Task to complete:
Look below for the line with "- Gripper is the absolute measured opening", then give it again exactly, along with every line that comes after it, the final line included.
□ □ □ □ □ □ □
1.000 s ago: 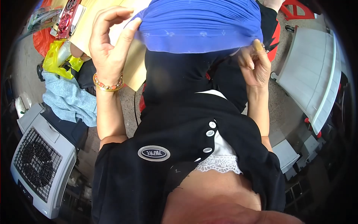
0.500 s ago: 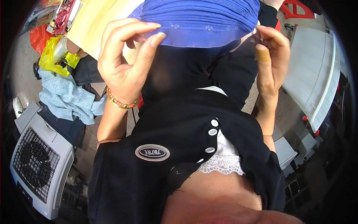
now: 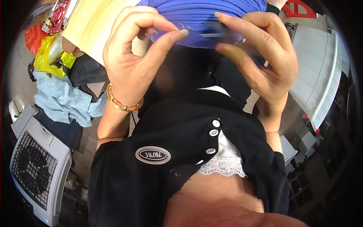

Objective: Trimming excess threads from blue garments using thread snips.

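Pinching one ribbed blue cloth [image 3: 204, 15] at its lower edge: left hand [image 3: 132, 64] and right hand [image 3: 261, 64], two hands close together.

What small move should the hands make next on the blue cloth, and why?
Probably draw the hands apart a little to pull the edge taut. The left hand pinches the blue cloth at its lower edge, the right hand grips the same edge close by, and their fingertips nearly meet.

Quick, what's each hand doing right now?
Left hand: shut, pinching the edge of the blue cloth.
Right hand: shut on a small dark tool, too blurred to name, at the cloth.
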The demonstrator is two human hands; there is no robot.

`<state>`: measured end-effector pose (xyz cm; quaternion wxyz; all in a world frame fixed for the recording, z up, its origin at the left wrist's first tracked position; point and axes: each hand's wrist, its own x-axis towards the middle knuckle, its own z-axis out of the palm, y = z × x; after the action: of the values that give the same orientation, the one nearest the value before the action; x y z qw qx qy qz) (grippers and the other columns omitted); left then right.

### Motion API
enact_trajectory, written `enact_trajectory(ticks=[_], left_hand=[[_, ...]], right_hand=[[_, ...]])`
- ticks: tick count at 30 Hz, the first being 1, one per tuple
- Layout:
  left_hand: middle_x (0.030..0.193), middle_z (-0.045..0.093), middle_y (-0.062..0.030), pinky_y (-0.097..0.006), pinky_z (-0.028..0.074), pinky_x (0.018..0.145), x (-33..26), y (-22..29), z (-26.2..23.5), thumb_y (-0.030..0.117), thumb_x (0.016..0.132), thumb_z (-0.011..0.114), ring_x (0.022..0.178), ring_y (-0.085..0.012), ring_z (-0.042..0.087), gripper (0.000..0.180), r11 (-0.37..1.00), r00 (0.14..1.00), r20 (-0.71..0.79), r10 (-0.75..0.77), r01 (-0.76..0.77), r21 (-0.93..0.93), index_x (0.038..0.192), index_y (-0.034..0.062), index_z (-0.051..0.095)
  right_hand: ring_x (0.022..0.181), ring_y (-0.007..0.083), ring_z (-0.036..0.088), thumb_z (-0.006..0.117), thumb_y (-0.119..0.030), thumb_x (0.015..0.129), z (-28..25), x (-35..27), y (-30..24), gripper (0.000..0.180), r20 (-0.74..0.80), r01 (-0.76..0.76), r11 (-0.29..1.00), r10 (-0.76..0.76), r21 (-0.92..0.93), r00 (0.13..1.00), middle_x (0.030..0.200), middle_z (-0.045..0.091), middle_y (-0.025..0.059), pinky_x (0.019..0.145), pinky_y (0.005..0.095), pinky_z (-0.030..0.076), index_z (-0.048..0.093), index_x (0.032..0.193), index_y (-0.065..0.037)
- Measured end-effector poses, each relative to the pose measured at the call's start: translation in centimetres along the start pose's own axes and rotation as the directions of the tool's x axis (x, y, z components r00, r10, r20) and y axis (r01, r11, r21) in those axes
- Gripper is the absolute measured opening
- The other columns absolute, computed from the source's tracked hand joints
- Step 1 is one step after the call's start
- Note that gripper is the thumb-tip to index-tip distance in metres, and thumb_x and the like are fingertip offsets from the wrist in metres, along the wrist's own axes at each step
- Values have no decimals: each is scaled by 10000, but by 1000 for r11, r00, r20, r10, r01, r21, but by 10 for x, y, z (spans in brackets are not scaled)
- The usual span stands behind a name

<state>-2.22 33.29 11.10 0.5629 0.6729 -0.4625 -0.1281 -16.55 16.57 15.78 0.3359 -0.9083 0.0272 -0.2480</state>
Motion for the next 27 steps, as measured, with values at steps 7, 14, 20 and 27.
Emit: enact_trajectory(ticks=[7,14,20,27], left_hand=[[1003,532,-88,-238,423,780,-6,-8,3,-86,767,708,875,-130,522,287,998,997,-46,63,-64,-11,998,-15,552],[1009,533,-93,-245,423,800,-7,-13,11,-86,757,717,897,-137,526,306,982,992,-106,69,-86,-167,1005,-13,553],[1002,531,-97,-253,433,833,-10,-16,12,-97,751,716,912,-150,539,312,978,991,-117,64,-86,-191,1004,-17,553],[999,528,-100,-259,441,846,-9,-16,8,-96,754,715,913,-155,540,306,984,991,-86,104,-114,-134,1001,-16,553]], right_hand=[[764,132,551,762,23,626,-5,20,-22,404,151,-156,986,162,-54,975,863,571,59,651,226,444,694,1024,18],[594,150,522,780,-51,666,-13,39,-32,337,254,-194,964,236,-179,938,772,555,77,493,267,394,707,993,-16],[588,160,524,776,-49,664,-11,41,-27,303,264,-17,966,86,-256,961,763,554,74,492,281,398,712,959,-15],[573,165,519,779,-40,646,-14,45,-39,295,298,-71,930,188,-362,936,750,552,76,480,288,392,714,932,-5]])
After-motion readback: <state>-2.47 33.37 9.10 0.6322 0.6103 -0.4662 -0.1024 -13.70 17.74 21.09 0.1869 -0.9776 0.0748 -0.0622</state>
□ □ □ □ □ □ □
Answer:
- Gripper is the absolute measured opening
- The other columns absolute, computed from the source's tracked hand joints
- Step 1 is one step after the call's start
- Note that gripper is the thumb-tip to index-tip distance in metres, and thumb_x and the like are fingertip offsets from the wrist in metres, along the wrist's own axes at each step
- Values have no decimals: each is scaled by 10000, but by 1000 for r11, r00, r20, r10, r01, r21, but by 10 for x, y, z (spans in brackets are not scaled)
- The usual span stands behind a name

<state>-2.22 33.29 11.10 0.5629 0.6729 -0.4625 -0.1281 -16.55 16.57 15.78 0.3359 -0.9083 0.0272 -0.2480</state>
Motion for the next 27 steps, as measured, with values at steps 7, 14, 20 and 27.
Emit: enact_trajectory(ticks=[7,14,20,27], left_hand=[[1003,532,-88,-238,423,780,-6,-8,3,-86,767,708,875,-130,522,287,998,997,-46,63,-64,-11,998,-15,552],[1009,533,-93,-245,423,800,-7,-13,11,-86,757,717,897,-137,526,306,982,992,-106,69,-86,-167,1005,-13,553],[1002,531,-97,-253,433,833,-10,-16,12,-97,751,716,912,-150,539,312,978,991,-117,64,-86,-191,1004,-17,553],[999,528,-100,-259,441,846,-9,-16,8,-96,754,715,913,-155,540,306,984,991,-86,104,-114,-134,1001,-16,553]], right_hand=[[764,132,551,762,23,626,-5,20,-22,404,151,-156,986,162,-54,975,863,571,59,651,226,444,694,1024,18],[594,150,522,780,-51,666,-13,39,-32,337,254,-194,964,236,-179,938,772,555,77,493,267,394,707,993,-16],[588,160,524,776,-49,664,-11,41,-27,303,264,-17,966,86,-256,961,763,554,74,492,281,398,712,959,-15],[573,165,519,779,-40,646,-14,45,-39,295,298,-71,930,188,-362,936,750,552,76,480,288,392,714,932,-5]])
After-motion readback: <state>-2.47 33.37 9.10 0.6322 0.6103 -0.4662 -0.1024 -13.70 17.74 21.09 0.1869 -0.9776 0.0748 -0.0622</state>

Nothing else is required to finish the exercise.